Jueves, 26 de septiembre
NADA ES PARA
SIEMPRE
No
valgo yo para enfadarme con nadie, aunque muchos se enfaden conmigo. Un
susceptible amigo, al que leo desde sus balbuceantes primeros versos, tiene la
mala costumbre de escribirme una irritada carta cada vez que reseño alguno de
sus libros y le pongo algún reparo. No tomo sus exabruptos demasiado en serio.
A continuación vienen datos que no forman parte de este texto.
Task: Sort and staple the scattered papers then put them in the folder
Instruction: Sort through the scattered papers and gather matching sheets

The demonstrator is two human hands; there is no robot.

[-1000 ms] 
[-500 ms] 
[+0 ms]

Es buena persona y pronto se le pasan. Pero la protesta del sábado pasado, la
más absurda de todas, venía tras haber estado más de una hora defendiéndole en la
cena en Casa Amparo que algo tuvo de disparatado reality show televisivo.
El
lunes se presentaba el libro Las mejores palabras, antología del premio
Alarcos que yo he coordinado y a la que puse título, sin que en ella, supongo
que por descuido, figure mi nombre. Al susceptible poeta –que leía versos en
ese acto-- le dije que no iba a la presentación porque no tenía ganas de verlo,
aunque había otras razones. Y era verdad cuando lo dije, pero el enfado se me
había pasado al día siguiente. Lo cierto es que seguiré leyéndole y admirándole
en lo mucho que tiene que admirar, pero no en todo lo demás.